The Manzanita Gravel Adventure Tourer equipped with bags from Nuke Sunrise Bike Bags was perfect for this tour. It attracted attention and conversation from other bike tourists.

This was an entirely on road, hotel/restaurant bike tour (Credit Card Tour). I did not carry any backcountry camping or cooking gear. I carried clothes, toiletries, and miscellaneous items – that is it.

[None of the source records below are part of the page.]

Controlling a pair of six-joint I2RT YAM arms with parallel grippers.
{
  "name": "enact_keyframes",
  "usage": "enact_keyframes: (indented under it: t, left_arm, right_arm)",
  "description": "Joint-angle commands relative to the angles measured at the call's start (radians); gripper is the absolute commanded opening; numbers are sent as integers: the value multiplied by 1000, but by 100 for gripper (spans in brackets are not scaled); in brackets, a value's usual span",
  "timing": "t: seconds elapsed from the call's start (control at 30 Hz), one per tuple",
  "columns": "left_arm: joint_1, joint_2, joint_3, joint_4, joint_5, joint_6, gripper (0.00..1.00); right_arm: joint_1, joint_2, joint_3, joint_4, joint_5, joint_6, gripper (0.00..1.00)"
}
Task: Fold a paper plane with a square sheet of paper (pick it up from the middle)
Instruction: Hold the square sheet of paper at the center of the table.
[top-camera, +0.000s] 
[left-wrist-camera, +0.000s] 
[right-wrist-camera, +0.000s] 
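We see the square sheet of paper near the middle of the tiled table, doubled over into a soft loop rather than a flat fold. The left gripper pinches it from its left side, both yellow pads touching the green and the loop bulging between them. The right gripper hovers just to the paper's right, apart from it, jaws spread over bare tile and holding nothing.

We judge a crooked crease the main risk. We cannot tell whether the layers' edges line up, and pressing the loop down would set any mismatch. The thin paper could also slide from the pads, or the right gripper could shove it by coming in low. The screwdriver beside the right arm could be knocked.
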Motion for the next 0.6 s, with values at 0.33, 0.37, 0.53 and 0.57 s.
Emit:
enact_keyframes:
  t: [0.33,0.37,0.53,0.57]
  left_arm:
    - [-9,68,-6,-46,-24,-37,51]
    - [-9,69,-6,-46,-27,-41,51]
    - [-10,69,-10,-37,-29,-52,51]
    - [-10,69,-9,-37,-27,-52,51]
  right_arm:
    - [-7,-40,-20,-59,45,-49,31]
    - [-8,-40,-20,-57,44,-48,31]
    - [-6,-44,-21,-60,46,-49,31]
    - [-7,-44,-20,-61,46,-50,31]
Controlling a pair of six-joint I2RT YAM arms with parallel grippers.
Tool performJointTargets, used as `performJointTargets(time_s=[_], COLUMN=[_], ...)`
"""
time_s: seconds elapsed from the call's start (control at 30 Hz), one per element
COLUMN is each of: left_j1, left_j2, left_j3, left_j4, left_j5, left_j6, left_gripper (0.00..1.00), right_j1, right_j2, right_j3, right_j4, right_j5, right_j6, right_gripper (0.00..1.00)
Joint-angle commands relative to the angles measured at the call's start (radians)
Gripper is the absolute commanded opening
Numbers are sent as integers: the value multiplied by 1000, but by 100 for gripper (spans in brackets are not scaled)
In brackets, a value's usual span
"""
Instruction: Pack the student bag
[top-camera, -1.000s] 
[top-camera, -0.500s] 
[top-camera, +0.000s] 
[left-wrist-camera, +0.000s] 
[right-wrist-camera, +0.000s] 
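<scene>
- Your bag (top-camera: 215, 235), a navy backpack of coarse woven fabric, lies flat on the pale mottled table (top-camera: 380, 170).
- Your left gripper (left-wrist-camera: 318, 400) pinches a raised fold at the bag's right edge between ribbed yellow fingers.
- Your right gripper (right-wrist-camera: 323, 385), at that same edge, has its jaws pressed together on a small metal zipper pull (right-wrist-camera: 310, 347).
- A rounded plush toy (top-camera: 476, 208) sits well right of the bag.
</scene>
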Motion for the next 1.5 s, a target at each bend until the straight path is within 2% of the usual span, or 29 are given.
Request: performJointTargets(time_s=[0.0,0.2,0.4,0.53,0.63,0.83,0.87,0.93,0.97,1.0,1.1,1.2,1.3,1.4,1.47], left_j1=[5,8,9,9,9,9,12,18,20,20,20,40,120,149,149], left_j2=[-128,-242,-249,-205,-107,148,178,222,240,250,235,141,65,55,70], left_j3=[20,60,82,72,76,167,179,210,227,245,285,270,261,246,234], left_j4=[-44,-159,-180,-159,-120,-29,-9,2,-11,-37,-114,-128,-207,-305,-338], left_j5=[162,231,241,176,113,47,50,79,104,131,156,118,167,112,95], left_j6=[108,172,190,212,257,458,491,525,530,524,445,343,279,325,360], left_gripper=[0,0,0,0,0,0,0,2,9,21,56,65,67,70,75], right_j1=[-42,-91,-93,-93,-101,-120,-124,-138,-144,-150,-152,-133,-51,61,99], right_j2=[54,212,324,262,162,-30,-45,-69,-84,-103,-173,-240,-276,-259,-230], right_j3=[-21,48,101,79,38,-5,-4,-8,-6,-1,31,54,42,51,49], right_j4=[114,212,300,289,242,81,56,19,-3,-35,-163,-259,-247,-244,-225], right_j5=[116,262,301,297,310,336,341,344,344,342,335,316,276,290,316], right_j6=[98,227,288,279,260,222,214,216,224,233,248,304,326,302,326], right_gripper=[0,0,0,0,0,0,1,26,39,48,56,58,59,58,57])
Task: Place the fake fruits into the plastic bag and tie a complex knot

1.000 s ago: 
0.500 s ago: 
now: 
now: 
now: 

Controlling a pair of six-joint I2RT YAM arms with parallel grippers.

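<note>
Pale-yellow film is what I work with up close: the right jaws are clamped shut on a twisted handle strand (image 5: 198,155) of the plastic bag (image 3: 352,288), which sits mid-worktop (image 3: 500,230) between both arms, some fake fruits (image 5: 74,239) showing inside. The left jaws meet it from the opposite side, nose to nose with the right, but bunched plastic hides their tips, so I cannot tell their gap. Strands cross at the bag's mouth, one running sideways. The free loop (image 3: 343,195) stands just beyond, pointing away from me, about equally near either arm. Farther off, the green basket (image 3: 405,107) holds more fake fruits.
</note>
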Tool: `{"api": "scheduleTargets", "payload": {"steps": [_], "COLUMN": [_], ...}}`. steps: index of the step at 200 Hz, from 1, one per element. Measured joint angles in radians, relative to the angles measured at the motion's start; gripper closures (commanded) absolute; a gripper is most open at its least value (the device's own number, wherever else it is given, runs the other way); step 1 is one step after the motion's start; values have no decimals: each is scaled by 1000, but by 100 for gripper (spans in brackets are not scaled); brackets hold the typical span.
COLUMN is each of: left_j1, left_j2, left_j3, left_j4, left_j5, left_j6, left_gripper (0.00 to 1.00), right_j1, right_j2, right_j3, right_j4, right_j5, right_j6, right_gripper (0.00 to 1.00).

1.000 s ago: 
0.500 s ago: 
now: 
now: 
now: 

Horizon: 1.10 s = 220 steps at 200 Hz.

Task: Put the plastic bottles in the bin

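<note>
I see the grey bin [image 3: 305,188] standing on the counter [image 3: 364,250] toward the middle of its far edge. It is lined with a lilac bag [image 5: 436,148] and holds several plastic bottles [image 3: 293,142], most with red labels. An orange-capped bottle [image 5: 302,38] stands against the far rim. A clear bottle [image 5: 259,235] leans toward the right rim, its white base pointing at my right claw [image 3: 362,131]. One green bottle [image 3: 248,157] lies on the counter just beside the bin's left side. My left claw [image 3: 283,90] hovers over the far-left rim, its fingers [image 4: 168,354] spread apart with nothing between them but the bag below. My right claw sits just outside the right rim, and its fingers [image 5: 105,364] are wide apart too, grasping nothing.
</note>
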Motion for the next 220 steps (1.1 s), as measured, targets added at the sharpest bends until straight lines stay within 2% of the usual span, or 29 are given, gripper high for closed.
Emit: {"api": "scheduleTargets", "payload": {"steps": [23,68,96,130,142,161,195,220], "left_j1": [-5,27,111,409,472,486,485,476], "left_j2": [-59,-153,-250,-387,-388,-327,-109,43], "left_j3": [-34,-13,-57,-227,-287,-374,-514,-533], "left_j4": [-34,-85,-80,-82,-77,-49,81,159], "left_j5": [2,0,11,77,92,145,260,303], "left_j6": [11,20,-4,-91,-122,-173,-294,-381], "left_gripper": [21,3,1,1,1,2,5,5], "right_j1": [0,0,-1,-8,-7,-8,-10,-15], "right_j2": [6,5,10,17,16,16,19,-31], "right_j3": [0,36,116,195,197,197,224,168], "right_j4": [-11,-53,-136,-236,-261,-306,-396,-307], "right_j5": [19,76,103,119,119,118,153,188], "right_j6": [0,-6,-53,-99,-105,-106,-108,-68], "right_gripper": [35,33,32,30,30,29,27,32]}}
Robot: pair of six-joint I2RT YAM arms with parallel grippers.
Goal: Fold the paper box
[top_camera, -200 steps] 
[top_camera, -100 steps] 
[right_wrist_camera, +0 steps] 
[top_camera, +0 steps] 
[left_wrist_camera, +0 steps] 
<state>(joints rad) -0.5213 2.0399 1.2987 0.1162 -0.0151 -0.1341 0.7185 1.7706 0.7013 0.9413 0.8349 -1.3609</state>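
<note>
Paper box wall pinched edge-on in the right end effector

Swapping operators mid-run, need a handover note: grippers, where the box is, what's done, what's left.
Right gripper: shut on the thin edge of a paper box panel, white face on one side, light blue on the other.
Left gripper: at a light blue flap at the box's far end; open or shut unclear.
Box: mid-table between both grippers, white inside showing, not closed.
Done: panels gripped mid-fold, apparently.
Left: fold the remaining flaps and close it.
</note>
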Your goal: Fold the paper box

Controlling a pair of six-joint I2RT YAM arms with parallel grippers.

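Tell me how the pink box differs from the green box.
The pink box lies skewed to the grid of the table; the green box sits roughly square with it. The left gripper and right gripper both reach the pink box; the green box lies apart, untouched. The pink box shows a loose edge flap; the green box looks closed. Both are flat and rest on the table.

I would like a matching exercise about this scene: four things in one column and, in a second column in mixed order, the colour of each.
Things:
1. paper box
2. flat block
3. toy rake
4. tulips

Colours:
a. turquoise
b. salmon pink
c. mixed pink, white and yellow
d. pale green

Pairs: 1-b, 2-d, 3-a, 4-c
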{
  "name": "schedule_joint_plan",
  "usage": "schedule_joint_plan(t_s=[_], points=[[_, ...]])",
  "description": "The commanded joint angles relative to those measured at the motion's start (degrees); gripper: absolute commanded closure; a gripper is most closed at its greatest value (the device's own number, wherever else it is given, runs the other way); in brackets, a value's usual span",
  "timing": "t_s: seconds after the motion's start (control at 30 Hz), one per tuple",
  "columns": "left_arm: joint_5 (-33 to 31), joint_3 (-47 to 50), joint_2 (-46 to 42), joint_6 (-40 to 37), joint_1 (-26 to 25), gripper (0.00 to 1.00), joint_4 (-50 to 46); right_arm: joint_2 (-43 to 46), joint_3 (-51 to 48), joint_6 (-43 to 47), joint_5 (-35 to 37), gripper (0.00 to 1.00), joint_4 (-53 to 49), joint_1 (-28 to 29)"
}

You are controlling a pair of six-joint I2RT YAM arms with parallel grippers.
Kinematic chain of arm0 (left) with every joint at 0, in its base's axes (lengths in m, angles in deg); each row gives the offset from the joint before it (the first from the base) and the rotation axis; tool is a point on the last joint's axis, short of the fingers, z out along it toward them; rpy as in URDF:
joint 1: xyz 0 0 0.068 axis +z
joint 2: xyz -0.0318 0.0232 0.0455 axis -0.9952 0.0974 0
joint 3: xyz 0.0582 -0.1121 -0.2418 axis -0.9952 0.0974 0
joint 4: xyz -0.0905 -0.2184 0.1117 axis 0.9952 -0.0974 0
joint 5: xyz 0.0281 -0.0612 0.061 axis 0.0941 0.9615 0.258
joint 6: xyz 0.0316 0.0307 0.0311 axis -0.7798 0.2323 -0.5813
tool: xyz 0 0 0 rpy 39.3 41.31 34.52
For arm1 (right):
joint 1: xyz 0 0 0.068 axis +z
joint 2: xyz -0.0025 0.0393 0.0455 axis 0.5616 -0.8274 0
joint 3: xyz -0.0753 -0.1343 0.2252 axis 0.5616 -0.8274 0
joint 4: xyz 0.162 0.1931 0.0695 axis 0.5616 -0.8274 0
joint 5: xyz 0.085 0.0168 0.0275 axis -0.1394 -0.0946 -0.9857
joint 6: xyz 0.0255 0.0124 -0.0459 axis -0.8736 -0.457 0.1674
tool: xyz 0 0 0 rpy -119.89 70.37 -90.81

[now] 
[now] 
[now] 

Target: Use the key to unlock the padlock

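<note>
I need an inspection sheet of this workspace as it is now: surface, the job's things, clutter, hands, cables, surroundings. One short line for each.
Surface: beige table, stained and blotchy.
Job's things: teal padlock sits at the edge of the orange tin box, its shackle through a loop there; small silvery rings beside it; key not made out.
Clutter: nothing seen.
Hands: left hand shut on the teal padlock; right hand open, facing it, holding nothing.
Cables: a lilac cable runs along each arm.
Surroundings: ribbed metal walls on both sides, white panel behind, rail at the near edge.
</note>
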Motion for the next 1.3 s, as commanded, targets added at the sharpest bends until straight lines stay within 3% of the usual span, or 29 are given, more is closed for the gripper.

The final step to unpacking my bike was to pump up the tires and pedal off into the night Photo Cola C

Getting there I flew from Reno to San Francisco and on to Taipei on United Airlines. From Reno it is common to drive to Sacramento/Oakland/San Francisco to start flying but I find it so much easier to fly out of Reno. Given the time of year driving over Donner Pass is not reliable. I packed my Manzanita gravel touring bike with low profile 27.5 X 2.1 tires for versatility on this trip. Taiwan has an active gravel community so I wanted to be prepared. I used a bike box rather than a bike carrier anticipating it would be a 1-way trip to Taiwan for the box and I would find a new box for the return. The other possibility is to find a hotel for the first and last nights of the trip that is willing to keep the box or the bike carrier while you ride – but I wanted more flexibility in the start and end of my trip with Tomo. From the airline’s requirements I packed the box as my only piece of checked luggage within the 50 lbs. weight limit. To do this I removed the extra bottle cages and swapped out the suspension seatpost for my lightest seatpost and saddle combo. My riding clothes and off-the-bike clothes were pretty minimal. I had a light weight rain jacket as well as my clothes for the Taipei Cycle Show after the tour. Everything in its place was packed in the bike box.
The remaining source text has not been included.